Fiel al sentido de oralidad, Gustavo Colorado va sobre el pavimento masticando signos de puntuación, inflexiones y giros apropiados para no distorsionar la voz que le compartíó aquella historia de pijos y conejitas, de rezanderos y desterrados por la violencia y de cuarentones con sus dientes amarillos que beben tandas de cerveza en "El Pavo", club de los corazones desterrados, como si entendieran que, a pesar del mal aliento, primero está la soledad y después un acaso envuelto en el escupitajo con gotitas de sangre.
También como gurú de las sectas que atienden en Lovecraft, en Dashiell Hammett, en Sábato, en Bukowski, en Edgar Rice Burroughs en Tom Wolfe y en Thomas Pynchon llamados de luz para descifrar la metáfora del mundo, encontramos a este cinéfilo picado por el cáncer de la vida que inspira color en el discurrir de fotogramas, sentado con nostalgia en las butacas de los Teatros Karká o Centenario, queriendo percibir en los ademanes de Tony Manero un rumbo para su vida y un resto de gomina para su próxima conquista, ahora que las luces de neón consiguen embriagarlo y le señalan el mapa de la ciudad hervorosa, atestada de fantasmas e historias inconclusas, cada vez más complejas, en la medida en que la ciudad al inaugurar otro puente, al cerrar una esquina o al derribar este muro, convida otros símbolos y traza más rutas donde la voz marginal, siendo mayoría, alienta el soplo de la vida .

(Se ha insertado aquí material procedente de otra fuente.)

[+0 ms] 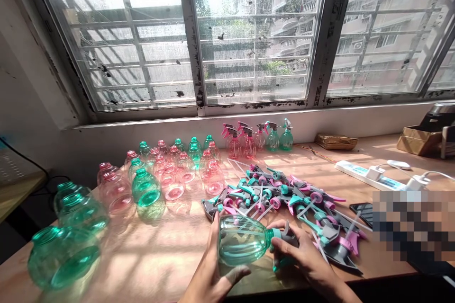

Nervioso como es, inquieto en el fondo de sus ojos hundidos acostumbrados a las historias de papel, tras el fino humor heredado de Serrat -una suerte de sabio catalán-, tarareando alguna canción de Joaquín Sabina o Eric Clapton, Gustavo Colorado Grisales desciende cada mañana de la Vereda Agua Azul a la caza de una historia que le haga más soportable la suya y le permita descifrar los bemoles del mundo contemporáneo, polifónico y escindido, para de este modo afinar sus neuronas lingüísticas y bajar un poco más tranquilo al sepulcro. Al fin y al cabo, musita Luis Fernando Mejía en la Resurrección de los relojes clausurados: "Cuando la ciudad me sobreviva/ para olvidarse de mi nombre;/ la llamaré desde el fondo de la tierra/ con mi voz de raíces".